== Activity ==
Output must match the data below exactly from its first line through the line that contains "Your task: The", with no other line.

(Records contained in a dataset)
=== Begin Enclosure ===

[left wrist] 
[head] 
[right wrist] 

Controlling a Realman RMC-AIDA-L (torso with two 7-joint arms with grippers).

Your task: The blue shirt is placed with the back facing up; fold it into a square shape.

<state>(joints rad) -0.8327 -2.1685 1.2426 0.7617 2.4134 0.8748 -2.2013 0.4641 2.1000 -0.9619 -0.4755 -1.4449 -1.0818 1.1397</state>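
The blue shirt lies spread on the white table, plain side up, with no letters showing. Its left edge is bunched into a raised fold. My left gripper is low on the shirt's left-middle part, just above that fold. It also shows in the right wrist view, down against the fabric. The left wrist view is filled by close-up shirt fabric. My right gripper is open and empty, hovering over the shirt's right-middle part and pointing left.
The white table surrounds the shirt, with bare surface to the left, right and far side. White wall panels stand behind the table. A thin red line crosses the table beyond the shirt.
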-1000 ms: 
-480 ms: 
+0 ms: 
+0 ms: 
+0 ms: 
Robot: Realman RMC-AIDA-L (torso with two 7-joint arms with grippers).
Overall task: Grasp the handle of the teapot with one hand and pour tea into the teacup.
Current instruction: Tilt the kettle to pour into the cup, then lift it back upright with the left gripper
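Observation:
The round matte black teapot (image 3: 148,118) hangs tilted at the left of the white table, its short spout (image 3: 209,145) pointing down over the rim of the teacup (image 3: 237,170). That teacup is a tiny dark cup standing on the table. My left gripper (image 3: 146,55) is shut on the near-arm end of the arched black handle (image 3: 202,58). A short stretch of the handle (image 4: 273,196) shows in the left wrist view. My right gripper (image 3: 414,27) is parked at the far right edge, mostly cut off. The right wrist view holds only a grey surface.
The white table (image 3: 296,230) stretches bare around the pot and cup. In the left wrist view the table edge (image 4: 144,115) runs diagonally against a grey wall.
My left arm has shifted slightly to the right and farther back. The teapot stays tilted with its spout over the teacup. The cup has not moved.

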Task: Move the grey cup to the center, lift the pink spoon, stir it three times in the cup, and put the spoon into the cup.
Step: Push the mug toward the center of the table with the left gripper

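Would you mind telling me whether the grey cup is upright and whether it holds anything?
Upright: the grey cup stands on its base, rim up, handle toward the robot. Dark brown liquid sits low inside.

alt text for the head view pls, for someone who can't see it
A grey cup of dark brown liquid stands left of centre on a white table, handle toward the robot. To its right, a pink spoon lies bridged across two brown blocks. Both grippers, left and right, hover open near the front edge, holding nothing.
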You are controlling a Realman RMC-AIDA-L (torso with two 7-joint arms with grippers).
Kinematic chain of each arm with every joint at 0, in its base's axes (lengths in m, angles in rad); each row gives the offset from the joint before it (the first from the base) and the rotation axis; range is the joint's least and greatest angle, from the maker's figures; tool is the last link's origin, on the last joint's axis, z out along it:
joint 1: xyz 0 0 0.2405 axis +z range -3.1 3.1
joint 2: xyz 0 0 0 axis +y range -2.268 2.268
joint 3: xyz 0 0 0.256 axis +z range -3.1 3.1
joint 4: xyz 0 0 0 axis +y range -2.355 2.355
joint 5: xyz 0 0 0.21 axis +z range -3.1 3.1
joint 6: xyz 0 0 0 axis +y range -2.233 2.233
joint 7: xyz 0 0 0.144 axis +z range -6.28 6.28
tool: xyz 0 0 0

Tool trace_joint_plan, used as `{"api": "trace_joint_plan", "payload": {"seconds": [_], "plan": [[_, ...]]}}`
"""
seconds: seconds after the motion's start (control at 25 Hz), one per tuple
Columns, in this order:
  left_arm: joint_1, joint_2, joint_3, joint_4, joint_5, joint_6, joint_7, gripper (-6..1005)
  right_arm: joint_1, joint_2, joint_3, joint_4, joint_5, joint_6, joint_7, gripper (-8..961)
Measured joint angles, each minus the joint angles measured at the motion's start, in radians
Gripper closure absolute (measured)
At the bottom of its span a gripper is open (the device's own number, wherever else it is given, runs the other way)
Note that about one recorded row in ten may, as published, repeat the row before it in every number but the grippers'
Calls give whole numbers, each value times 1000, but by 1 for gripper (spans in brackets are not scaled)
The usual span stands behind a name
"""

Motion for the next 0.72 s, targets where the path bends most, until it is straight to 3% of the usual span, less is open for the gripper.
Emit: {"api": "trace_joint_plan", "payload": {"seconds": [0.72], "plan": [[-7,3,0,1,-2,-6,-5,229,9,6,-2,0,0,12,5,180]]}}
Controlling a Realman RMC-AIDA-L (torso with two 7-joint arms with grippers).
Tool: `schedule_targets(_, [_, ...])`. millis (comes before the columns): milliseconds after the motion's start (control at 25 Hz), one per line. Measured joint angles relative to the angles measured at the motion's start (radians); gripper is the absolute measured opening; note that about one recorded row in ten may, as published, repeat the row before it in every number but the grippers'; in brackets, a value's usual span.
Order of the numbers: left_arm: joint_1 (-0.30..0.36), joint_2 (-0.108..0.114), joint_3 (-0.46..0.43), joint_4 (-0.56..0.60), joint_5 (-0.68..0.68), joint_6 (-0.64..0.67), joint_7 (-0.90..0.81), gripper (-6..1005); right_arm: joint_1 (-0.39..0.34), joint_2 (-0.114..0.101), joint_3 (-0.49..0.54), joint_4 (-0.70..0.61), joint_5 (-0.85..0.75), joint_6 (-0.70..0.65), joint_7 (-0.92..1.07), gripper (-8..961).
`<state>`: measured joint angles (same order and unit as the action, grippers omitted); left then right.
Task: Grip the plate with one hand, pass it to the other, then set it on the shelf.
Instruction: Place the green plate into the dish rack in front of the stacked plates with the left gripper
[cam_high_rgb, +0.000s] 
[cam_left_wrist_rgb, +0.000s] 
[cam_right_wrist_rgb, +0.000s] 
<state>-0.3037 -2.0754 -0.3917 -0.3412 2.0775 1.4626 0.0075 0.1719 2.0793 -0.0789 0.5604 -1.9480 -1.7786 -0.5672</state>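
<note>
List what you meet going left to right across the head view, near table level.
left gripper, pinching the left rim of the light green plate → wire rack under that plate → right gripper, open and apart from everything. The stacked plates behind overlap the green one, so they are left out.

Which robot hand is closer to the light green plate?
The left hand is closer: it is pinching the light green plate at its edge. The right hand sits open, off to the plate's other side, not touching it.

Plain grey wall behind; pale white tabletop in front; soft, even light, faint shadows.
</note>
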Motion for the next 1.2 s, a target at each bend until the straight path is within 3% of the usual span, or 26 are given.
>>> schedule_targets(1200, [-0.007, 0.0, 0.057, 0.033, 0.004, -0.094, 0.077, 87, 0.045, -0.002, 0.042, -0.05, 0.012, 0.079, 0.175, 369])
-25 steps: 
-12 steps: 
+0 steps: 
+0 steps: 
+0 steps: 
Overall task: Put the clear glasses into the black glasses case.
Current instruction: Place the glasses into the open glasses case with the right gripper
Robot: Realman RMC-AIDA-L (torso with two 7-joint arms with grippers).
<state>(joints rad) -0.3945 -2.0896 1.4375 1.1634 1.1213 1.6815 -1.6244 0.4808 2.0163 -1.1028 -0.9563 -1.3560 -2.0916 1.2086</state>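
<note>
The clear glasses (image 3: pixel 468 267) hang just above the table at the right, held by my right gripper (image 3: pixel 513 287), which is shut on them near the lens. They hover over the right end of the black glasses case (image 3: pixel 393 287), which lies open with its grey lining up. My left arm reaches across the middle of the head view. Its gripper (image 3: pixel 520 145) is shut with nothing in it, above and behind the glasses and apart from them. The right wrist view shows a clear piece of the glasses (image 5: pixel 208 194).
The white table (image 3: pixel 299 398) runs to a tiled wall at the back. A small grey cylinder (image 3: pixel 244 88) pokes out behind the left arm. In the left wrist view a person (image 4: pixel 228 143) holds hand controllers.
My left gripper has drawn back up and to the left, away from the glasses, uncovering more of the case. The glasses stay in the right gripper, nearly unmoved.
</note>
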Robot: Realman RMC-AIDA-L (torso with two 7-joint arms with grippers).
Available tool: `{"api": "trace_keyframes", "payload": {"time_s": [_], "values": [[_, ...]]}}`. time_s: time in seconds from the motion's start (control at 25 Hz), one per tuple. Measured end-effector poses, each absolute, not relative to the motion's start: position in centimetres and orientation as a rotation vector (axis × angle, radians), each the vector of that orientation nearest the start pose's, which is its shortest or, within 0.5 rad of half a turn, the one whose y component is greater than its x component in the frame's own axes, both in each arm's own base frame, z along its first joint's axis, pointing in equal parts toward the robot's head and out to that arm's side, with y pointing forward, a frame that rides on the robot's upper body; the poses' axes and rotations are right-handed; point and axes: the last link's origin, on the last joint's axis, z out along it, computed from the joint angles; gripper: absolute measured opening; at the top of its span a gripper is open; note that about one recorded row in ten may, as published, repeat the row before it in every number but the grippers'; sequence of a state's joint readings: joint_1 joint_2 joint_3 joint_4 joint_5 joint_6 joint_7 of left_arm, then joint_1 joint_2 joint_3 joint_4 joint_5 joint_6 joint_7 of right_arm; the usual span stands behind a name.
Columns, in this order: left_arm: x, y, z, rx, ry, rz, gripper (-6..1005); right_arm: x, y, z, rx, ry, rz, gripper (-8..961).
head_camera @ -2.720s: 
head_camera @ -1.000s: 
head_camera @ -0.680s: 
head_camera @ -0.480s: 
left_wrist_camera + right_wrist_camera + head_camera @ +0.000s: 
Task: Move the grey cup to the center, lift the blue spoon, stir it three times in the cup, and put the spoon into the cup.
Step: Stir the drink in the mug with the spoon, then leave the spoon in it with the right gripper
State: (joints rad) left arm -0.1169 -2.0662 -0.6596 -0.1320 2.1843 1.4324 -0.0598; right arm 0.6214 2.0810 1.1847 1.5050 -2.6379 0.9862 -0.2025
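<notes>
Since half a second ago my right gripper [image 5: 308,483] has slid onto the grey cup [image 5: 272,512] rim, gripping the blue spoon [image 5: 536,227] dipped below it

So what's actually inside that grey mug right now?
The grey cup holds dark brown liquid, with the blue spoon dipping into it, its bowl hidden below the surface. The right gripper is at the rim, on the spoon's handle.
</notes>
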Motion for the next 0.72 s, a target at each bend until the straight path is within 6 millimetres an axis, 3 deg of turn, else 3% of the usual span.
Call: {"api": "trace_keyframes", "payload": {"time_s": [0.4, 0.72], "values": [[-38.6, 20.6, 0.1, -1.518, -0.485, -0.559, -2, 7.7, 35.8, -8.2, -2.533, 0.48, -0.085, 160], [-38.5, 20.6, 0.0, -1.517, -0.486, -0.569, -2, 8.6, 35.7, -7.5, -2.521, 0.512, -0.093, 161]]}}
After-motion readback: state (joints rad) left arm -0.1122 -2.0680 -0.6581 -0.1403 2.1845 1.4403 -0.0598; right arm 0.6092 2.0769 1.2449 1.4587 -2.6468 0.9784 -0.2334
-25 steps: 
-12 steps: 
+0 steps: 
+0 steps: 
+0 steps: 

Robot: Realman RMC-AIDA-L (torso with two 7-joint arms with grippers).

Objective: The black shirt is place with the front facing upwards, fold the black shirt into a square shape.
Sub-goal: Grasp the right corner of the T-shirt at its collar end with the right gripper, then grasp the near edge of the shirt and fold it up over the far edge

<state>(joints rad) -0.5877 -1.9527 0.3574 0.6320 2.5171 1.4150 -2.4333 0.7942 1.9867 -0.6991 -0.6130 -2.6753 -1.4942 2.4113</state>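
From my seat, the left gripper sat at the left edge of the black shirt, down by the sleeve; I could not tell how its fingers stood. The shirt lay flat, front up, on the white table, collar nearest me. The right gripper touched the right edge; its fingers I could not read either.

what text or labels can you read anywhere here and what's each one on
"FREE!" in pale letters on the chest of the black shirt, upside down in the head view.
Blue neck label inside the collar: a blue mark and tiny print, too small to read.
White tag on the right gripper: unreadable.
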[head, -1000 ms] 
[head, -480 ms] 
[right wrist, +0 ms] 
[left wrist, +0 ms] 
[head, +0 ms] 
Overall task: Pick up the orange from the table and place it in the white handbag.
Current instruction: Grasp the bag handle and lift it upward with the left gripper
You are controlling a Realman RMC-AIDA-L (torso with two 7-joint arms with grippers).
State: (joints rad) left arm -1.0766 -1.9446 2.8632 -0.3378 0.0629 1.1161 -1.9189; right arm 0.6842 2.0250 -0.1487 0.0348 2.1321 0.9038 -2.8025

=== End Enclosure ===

== Answer to this exercise ==
[left wrist] 
[head] 
[right wrist] 

Controlling a Realman RMC-AIDA-L (torso with two 7-joint arms with grippers).

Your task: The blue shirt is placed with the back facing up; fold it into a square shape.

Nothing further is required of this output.